- _Problem requirements_
Please give back the listing below word for word, without the images.

☆ ☆ ☆

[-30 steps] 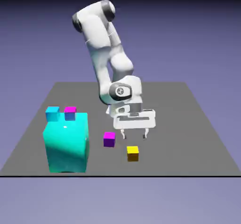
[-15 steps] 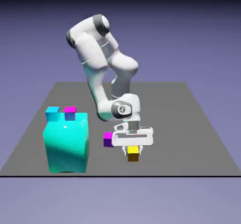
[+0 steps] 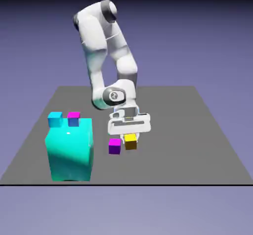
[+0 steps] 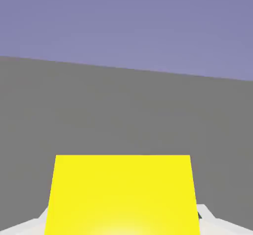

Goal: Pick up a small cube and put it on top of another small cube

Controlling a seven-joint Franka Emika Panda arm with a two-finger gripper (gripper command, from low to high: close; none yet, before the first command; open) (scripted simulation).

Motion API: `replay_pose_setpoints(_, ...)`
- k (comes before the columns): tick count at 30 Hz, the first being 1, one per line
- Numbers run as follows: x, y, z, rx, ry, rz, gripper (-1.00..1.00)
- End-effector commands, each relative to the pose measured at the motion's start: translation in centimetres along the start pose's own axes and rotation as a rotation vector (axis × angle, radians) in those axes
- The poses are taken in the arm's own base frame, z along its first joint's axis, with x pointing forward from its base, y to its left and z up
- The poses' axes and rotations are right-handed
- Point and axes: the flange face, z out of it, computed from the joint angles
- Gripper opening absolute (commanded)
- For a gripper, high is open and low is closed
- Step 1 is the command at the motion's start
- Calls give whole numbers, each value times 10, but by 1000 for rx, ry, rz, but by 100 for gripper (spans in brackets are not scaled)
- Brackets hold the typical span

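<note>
On the dark tabletop (image 3: 173, 130), the hand (image 3: 130, 139) grips the yellow cube (image 3: 130, 142).

The cube (image 3: 130, 142) in the tool (image 3: 130, 139) is plain yellow, darker amber on its shaded side. Beside the tool, another cube (image 3: 114, 147) is magenta on top, purple in front. The surface (image 3: 173, 130) beneath the tool is plain dark grey.
</note>
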Motion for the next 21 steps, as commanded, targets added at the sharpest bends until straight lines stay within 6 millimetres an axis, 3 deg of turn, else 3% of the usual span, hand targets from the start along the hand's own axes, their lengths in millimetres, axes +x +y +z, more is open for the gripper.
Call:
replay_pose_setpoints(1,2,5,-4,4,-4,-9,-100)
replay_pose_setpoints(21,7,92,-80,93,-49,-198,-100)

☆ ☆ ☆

- _Result_
[-30 steps] 
[-15 steps] 
[+0 steps] 
[+0 steps] 

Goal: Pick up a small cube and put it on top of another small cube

Controlling a seven-joint Franka Emika Panda arm with a two-finger gripper (gripper command, from low to high: close; none yet, before the first command; open) (scripted simulation).

Motion API: `replay_pose_setpoints(_, ...)`
- k (comes before the columns): tick count at 30 Hz, the first being 1, one per line
- Numbers run as follows: x, y, z, rx, ry, rz, gripper (-1.00..1.00)
- End-effector commands, each relative to the pose measured at the motion's start: translation in centimetres along the start pose's own axes and rotation as a rotation vector (axis × angle, radians) in those axes
- The poses are taken in the arm's own base frame, z along its first joint's axis, with x pointing forward from its base, y to its left and z up
- The poses' axes and rotations are right-handed
- Point and axes: the flange face, z out of it, computed from the joint angles
- Gripper opening absolute (commanded)
- For a gripper, high is open and low is closed
- Step 1 is the command at the motion's start
- Calls give whole numbers, each value times 10, but by 1000 for rx, ry, rz, but by 100 for gripper (spans in brackets are not scaled)
- Brackets hold the typical span

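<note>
On the dark tabletop (image 3: 173, 130), the hand (image 3: 130, 139) grips the yellow cube (image 3: 130, 142).

The cube (image 3: 130, 142) in the tool (image 3: 130, 139) is plain yellow, darker amber on its shaded side. Beside the tool, another cube (image 3: 114, 147) is magenta on top, purple in front. The surface (image 3: 173, 130) beneath the tool is plain dark grey.
</note>
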Motion for the next 21 steps, as commanded, targets added at the sharpest bends until straight lines stay within 6 millimetres an axis, 3 deg of turn, else 3% of the usual span, hand targets from the start along the hand's own axes, their lengths in millimetres, axes +x +y +z, more is open for the gripper.
Call:
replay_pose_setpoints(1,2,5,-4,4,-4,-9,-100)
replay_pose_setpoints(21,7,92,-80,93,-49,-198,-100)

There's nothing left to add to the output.